Assigned task:
With the pictures omitted, print exactly the lines below, from the one containing "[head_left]" through the one containing "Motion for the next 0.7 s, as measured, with", and nothing else.

Data for this task:
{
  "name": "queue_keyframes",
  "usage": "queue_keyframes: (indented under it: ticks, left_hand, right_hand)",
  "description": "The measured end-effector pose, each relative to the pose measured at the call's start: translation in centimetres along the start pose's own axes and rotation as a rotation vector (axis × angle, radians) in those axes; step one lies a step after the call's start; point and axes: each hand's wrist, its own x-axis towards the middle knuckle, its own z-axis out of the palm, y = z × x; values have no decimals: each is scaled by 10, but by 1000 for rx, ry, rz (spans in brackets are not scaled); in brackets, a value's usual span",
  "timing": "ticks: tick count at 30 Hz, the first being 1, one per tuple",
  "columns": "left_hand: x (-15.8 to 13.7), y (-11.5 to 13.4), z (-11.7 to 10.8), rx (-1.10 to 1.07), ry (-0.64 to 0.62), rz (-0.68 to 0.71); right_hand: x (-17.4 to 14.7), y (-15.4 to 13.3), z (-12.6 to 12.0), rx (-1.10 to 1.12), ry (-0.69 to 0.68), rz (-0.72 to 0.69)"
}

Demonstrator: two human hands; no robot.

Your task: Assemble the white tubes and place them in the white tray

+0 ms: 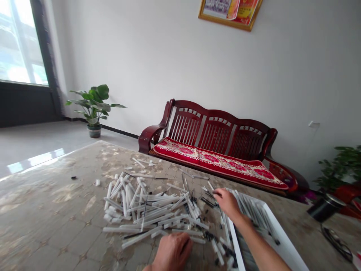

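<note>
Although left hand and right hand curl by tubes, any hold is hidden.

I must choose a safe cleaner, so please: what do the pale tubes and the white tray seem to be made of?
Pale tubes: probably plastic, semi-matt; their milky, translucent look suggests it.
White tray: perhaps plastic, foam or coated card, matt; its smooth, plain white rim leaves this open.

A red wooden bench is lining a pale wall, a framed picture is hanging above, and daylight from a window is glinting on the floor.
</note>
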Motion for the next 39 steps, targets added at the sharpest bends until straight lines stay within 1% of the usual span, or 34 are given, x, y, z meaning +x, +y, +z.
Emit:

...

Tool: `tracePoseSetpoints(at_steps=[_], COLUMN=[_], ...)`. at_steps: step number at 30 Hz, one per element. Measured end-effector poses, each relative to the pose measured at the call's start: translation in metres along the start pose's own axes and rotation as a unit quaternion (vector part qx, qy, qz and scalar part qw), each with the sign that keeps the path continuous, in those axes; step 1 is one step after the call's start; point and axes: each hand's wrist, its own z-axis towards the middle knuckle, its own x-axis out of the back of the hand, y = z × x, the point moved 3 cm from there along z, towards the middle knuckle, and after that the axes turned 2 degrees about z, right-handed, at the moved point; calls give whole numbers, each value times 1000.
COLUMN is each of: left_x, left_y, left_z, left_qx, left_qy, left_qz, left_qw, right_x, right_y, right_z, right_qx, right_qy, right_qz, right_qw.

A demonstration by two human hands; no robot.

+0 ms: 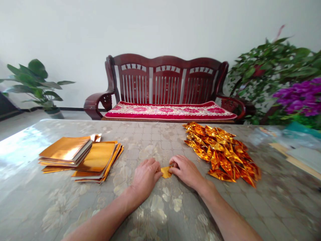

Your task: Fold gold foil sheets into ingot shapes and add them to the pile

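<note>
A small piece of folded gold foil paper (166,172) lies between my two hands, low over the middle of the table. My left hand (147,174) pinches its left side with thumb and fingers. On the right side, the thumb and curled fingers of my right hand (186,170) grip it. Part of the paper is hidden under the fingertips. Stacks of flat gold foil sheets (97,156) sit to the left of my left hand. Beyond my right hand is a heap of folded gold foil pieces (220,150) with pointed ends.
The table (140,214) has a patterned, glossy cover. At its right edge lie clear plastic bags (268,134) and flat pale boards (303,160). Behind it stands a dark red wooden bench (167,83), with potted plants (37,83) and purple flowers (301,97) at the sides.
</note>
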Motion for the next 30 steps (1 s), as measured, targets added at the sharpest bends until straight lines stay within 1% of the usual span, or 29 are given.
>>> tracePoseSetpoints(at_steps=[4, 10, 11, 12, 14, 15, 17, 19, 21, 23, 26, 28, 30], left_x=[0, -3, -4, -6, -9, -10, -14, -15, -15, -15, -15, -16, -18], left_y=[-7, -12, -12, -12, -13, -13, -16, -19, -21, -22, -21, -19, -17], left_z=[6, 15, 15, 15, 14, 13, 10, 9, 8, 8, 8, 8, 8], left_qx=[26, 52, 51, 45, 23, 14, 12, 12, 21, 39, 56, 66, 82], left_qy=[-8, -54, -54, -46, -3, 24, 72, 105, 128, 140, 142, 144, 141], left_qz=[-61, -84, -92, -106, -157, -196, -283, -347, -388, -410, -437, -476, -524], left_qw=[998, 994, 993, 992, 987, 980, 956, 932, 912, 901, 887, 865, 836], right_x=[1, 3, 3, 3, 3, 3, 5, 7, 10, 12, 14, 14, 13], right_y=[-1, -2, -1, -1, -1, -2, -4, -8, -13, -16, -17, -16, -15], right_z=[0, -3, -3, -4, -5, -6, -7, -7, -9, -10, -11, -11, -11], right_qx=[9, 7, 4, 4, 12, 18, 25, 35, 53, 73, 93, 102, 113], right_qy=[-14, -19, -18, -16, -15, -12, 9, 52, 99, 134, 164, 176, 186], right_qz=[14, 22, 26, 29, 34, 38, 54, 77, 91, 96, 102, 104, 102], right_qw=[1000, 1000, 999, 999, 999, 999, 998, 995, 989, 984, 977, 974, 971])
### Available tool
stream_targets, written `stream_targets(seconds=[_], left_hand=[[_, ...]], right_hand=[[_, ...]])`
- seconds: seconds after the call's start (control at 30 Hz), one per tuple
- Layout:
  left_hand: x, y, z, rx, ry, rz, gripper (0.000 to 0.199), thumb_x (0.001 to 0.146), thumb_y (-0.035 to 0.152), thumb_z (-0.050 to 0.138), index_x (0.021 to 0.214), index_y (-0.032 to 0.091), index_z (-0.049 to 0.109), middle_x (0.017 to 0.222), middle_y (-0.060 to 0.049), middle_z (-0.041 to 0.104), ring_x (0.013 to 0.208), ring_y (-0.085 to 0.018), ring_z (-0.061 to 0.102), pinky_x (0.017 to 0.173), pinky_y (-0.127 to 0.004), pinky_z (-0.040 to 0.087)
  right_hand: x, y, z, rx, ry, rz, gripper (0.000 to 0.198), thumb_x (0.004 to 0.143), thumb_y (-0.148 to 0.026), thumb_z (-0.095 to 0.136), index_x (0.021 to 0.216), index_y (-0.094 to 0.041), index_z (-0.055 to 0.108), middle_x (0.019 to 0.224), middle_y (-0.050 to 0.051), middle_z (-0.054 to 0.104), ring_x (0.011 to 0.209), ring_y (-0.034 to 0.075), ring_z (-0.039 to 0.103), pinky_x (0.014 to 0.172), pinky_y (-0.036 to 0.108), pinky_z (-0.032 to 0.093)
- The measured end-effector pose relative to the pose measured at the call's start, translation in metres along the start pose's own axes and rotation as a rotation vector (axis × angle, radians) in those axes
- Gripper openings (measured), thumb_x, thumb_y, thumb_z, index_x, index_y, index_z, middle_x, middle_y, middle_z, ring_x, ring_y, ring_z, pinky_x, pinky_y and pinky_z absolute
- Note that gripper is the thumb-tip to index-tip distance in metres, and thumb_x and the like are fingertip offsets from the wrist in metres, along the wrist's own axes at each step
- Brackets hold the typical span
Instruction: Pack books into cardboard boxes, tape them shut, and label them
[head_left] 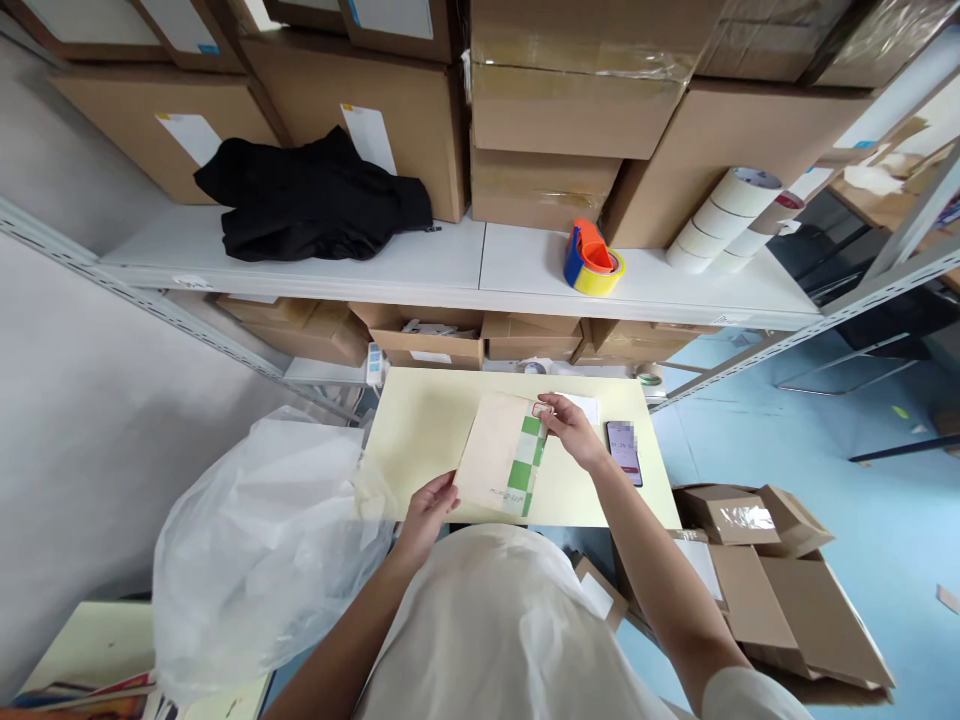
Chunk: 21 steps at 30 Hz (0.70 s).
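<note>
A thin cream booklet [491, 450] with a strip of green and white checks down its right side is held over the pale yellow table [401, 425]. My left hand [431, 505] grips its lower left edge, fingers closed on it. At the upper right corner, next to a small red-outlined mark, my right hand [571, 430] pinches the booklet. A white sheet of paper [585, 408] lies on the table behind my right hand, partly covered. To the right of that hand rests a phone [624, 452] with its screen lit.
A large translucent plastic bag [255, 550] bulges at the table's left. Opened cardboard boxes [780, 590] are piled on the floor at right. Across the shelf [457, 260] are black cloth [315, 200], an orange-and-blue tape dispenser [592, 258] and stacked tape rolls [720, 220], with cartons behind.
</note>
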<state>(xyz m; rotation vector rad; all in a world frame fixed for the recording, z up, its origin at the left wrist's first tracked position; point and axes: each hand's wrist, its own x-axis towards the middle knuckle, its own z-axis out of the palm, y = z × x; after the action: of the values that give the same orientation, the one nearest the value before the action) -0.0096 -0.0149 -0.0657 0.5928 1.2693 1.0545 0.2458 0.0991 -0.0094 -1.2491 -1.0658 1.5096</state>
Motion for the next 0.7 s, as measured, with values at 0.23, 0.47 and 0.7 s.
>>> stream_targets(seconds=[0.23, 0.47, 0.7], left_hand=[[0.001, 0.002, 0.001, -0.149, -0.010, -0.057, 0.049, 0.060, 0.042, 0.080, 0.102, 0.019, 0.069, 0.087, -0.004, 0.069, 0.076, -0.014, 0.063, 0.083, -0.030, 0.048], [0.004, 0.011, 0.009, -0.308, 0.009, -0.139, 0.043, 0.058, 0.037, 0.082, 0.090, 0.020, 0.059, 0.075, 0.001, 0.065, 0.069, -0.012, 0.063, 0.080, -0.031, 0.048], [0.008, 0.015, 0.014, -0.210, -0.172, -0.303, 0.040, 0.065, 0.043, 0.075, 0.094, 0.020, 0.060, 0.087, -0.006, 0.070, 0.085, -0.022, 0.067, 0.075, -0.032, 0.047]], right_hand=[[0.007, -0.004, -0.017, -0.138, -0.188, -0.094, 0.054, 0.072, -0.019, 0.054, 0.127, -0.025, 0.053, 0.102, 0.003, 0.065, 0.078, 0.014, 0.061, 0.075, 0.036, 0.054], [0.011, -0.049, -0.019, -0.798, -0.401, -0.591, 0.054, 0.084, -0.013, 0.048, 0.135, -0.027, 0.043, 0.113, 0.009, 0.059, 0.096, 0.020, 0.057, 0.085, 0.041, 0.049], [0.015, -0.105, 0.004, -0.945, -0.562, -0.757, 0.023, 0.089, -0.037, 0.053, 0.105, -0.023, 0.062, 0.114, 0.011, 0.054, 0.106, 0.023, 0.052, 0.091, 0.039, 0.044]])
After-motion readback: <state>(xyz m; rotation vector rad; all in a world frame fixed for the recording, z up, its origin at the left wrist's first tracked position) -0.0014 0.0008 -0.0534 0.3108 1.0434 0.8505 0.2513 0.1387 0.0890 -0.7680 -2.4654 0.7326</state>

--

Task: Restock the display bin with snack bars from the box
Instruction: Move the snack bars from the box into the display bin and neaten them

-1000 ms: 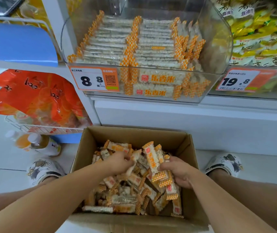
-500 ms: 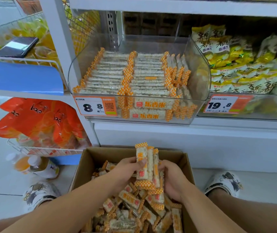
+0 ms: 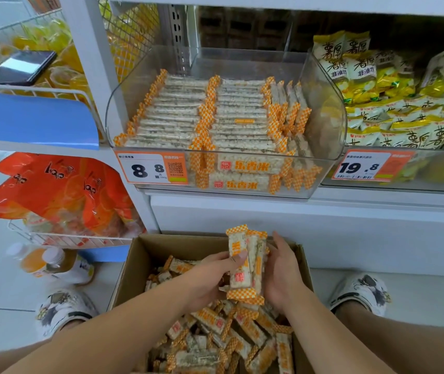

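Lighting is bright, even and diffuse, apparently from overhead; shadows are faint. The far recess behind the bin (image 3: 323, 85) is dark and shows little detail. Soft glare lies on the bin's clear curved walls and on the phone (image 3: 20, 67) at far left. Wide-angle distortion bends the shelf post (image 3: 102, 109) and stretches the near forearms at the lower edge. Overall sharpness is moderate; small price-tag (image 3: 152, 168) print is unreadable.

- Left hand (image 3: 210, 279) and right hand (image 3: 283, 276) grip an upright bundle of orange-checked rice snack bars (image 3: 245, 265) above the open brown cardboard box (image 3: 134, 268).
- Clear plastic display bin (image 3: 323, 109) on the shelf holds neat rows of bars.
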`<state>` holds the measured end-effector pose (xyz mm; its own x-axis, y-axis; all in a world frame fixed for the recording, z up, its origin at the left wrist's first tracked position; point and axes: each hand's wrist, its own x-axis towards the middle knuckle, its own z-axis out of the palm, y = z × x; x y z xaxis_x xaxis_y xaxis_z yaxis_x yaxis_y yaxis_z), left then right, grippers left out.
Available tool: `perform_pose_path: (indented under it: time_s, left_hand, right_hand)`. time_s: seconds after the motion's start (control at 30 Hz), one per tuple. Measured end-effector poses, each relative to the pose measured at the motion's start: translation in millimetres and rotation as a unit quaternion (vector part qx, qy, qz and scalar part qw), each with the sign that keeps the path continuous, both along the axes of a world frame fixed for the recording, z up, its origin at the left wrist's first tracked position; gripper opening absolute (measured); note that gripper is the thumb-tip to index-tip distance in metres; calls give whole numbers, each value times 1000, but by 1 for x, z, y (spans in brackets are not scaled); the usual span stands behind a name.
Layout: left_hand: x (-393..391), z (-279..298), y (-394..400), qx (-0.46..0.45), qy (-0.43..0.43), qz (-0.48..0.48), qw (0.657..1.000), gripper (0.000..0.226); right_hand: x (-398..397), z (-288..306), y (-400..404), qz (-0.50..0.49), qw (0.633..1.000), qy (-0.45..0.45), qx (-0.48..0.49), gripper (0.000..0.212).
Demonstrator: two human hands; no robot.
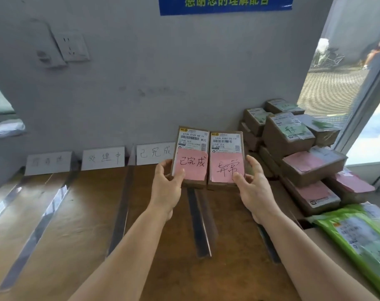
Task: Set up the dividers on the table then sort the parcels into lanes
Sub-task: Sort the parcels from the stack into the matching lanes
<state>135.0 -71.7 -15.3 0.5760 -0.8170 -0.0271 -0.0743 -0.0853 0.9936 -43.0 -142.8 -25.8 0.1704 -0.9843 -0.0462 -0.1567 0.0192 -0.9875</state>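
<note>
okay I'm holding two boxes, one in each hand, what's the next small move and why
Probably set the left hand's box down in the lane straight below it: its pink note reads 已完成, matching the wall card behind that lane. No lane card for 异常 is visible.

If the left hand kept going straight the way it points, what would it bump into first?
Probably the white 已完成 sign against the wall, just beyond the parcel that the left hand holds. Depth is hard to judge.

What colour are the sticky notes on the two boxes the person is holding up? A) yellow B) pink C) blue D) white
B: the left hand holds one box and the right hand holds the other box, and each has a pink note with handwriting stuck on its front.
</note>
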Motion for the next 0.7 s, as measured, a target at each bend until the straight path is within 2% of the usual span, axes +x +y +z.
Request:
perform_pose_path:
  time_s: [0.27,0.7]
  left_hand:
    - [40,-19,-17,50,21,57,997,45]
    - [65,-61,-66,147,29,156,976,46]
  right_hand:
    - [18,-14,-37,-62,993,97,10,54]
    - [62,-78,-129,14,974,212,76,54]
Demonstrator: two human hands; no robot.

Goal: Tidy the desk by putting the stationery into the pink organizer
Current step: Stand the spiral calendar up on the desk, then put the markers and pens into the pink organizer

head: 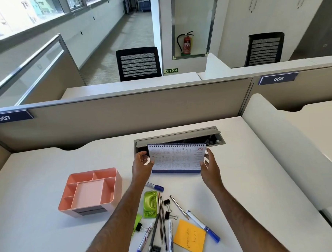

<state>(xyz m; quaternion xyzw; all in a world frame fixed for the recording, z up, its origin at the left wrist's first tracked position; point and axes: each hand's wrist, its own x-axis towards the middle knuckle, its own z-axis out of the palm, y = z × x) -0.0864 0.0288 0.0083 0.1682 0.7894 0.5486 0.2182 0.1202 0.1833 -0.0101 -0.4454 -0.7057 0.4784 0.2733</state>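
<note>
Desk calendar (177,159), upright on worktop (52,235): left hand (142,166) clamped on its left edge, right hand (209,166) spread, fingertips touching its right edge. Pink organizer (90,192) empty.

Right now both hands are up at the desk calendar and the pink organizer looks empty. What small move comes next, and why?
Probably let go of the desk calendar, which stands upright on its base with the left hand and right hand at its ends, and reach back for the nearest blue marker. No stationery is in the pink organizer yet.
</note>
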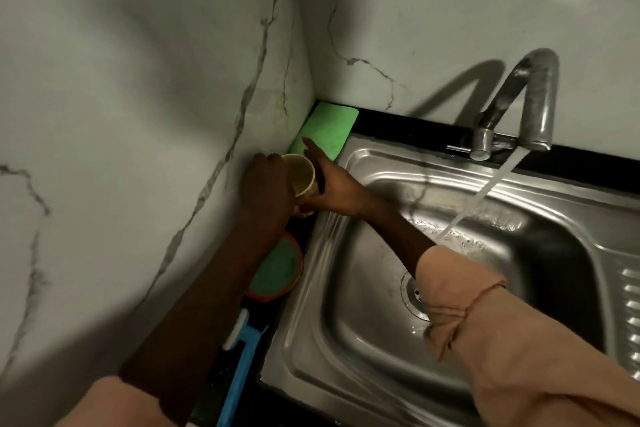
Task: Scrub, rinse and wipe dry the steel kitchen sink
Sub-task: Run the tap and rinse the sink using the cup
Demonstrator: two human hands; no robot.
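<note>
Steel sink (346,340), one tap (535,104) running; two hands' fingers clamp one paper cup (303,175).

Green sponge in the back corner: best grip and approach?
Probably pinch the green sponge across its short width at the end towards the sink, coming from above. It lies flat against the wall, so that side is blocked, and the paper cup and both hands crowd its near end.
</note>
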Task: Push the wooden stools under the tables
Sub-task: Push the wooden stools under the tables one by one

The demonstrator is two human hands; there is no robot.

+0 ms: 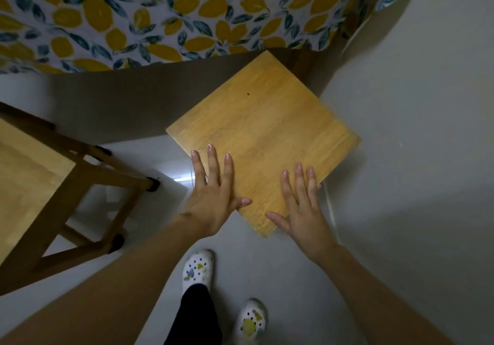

Exercise result:
[head_left] 
Chunk: 21 steps at 30 Hz (0.70 s).
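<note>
A thin cream booklet [491, 450] with a strip of green and white checks down its right side is held over the pale yellow table [401, 425]. My left hand [431, 505] grips its lower left edge, fingers closed on it. At the upper right corner, next to a small red-outlined mark, my right hand [571, 430] pinches the booklet. A white sheet of paper [585, 408] lies on the table behind my right hand, partly covered. To the right of that hand rests a phone [624, 452] with its screen lit.
A large translucent plastic bag [255, 550] bulges at the table's left. Opened cardboard boxes [780, 590] are piled on the floor at right. Across the shelf [457, 260] are black cloth [315, 200], an orange-and-blue tape dispenser [592, 258] and stacked tape rolls [720, 220], with cartons behind.
</note>
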<state>(xyz m; rotation vector rad; all in a world frame fixed for the recording, z up, its origin at the left wrist's first tracked position; point and axes: each hand's wrist, its own x-axis towards the middle knuckle, its own z-axis out of the palm, y = z × x; after the action: of the values that give the same orientation, the one nearest the value before the action) -0.0096 -0.0149 -0.0657 0.5928 1.2693 1.0545 0.2458 0.0991 -0.0094 -1.2491 -1.0658 1.5096</state>
Motion for the next 0.7 s, as measured, with values at 0.23, 0.47 and 0.7 s.

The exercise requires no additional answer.